Андрон бродил долго, думал о своем, смотрел на окружающую, все еще чужую ему жизнь. Наконец — семь верст не клюшка — ноги занесли его к родному филиалу на пятак. Только не было уже ни пятака, ни филиала, только скопище цветочных киосков. Цыганок тоже не было, видимо, вымерли. Не вынесли преимуществ перестройки. В кафешке, где когда-то дрых в меренгах черный кот, понаставили игровых автоматов. Теперь ни кофе, ни мороженого, только однорукие бандиты. А ну-ка ша! Деньги ваши, станут наши! Или там кому-то не по нраву наш демократический процесс? Вобщем находился Андрон, нагулялся от души. Да только добавилось в ней дерьма и злости — ну и бардак же на этой воле. Нет, что ни говори, а на зоне порядка больше. Там шкварота не командует парадом. Не спит в углах. Не раскатывает на восьмерках с тонированными стеклами.
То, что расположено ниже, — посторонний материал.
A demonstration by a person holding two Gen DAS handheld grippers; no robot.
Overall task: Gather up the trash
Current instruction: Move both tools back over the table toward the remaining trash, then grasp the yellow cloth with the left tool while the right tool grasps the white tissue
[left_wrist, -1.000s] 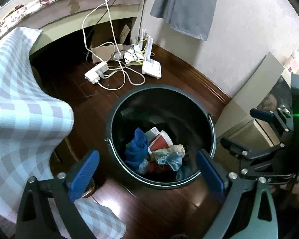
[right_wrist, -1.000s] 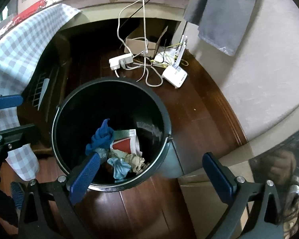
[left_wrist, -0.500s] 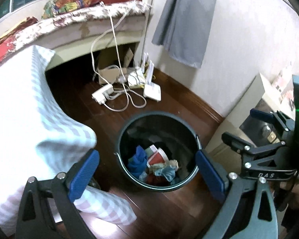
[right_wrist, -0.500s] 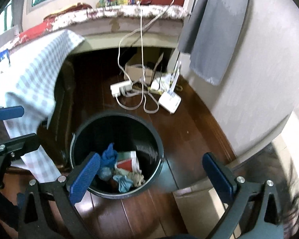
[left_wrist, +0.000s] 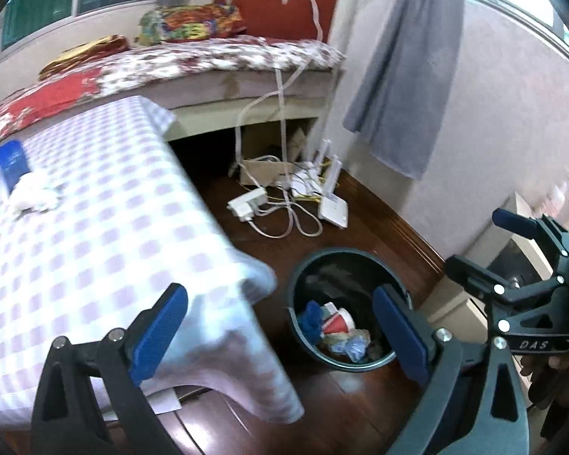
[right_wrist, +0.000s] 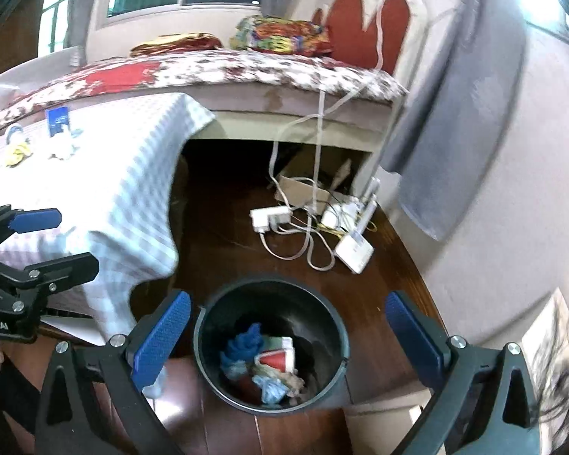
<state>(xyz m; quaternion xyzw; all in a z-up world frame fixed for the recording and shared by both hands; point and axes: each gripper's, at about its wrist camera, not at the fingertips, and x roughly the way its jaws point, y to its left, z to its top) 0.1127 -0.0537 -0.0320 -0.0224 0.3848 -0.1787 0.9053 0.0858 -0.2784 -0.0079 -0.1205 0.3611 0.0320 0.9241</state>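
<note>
The trash bin (right_wrist: 271,343) stands on dark wood floor between the checked tablecloth (left_wrist: 95,227) overhang at 9 o'clock and a beige cabinet at 3 o'clock. Bare floor separates its far rim from the power strip (right_wrist: 270,217) and router (right_wrist: 354,251) at 12 o'clock. The bin is black and round, holding a blue cloth, a red-and-white paper cup (left_wrist: 337,321) and crumpled wrappers. On the tablecloth lie a crumpled white tissue (left_wrist: 34,193) and a blue box (left_wrist: 10,163). The left gripper (left_wrist: 280,337) and right gripper (right_wrist: 288,337) both stand wide apart, empty. Compared with one second ago, both cameras have risen well above the bin, bringing the tabletop and bed into view.
</note>
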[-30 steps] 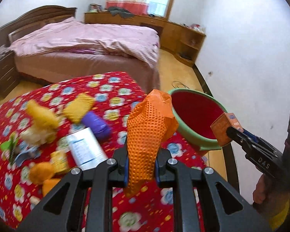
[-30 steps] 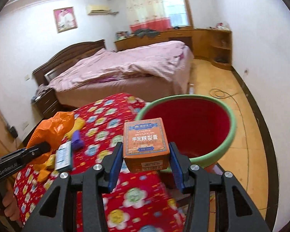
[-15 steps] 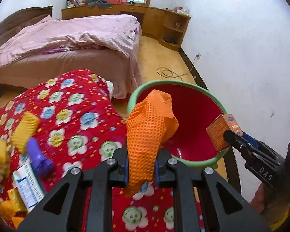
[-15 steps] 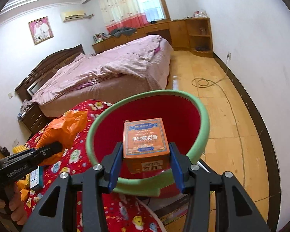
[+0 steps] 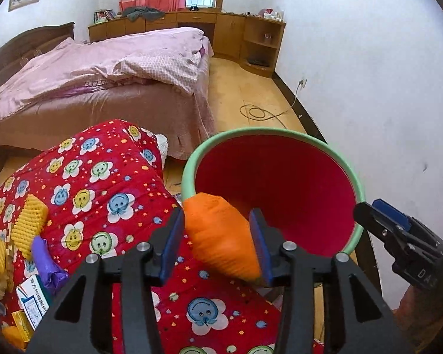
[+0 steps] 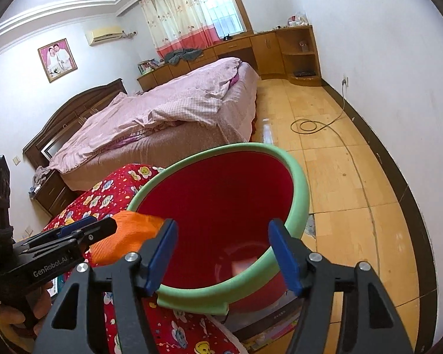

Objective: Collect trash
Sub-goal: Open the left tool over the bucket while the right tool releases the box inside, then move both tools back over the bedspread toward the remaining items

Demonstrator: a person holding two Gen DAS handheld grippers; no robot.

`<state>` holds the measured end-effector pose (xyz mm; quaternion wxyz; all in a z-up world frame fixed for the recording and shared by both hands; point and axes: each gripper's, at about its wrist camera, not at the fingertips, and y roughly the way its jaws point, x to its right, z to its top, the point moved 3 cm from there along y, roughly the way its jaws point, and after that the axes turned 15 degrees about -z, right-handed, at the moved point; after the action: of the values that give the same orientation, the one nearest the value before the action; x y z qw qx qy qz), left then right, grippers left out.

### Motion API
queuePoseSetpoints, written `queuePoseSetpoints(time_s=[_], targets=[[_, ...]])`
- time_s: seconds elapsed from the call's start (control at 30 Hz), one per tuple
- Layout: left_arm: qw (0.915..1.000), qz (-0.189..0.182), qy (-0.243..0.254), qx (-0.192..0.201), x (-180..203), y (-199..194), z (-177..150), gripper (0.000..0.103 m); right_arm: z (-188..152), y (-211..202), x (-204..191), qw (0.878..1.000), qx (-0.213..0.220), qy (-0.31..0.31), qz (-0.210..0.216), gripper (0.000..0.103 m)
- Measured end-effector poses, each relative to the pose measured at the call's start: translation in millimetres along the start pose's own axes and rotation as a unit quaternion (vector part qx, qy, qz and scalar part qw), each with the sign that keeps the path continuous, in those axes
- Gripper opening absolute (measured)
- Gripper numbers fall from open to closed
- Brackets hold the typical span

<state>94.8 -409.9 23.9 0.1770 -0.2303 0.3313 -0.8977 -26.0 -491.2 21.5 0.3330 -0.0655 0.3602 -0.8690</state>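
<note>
A red bin with a green rim (image 5: 351, 177) (image 6: 298, 177) stands beside a table with a red flowered cloth (image 5: 103, 183). My left gripper (image 5: 218, 239) is open; the orange foam net (image 5: 221, 236) (image 6: 127, 236) sits blurred between its spread fingers at the bin's near rim. My right gripper (image 6: 221, 253) is open and empty over the bin. A blurred orange box (image 6: 242, 265) lies deep in the bin. In the left wrist view the right gripper's tip (image 5: 378, 215) shows at the bin's right rim.
On the cloth's left lie yellow foam nets (image 5: 29, 224), a purple wrapper (image 5: 44, 259) and a white box (image 5: 32, 298). A pink bed (image 5: 103, 82) stands behind. A cable (image 5: 260, 112) lies on the wooden floor. A white wall is to the right.
Both grippers have opened. The orange box has left my right gripper and dropped into the bin. The orange foam net has slipped lower between my left fingers.
</note>
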Motion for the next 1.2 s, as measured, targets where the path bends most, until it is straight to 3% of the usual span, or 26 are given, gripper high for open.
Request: queuePoseSetpoints(time_s=[0.57,0.9,1.2], targets=[[0.9978,0.0,-0.057,0.033,-19.2,-63.0,-17.1,0.046,-8.6,-45.1,-18.3,1.0,0.018,-0.008,0.016,0.072],[0.995,0.021,-0.088,0.042,-33.9,-120.1,-47.3,0.046,-24.4,-77.8,-45.9,0.999,0.018,-0.026,0.036,0.077],[0.9887,0.064,-0.122,0.06,-65.8,-173.8,-80.4,0.046,-43.5,-99.0,-79.7,0.996,0.014,-0.052,0.065,0.08]])
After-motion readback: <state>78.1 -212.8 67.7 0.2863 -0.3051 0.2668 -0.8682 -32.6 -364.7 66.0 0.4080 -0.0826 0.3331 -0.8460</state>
Был уже вечер, когда Андрон вернулся к рынку и, промаявшись часа два, убедился, что барыга Царев прямо-таки сгорает на работе — заканчивает пахоту к программе «Время». Лично запускает ночного сторожа, ждет, пока тот задраится изнутри, и, рыча мотором, исчезает. Куда — Андрон выяснил на следующий день, пробив по телефону у недалеких ментов место проживания господина Царева по номеру его машины. Прописан тот был, если верить ЦАБу на Лесном проспекте, в доме таком-то. Как выяснилось при рекогносцировке — массивном и трехэтажном, с грязным и неухоженным двором, где располагалась помойка, остовы скамеек и разномастные гаражи. В одном из них Борис Васильевич и держал свою машину. А рано утром он выгонял ее из стойла и резво, не ленясь, ехал за товаром, который привозил затем в столыпинский лабаз. Там его уже ждал рыжий экспедитор на рыжих жигулях, он забирал закупленное дерьмо и отвозил его в киоски, коих у Бориса Васильевича было предположительно три — расположенных у станций метро. Вечером все тот же экспедитор доставлял в столыпин выручку, ее Царев забирал с собой, с тем чтобы утром самому снова ехать за товаром. Вот такая мелкобуржуазная трясина, марксова знаменитая формула товар-деньги-товар в действии. Словом крутился бедный Борис Васильевич как белка в колесе. Правда дома его ждало отдохновение души и, надо полагать, тела — верная подруга. Андрон как увидел ее — обалдел. Зоновский чаровник Сулатн Задэ, любимая жена Пудела-Матачинского. Вот ведь изменщица, ее счастье, что Вовку-то того. Вобщем четыре дня выпасал Андрон бывшего оперуполномоченного. А на пятый купил в магазине «Сделай сам» киянку посимпатичнее, подождал вечера субботы да и глушанул Бориса свет Васильевича в его же собственном подъезде. Взял объемистую пидораску с бабками, сплюнул и свинтил. Не позарился ни на телефон, ни на массивный, желтого металла, перстень, ни на хорошие, сразу видно фирменные, часы. Жадность порождает бедность.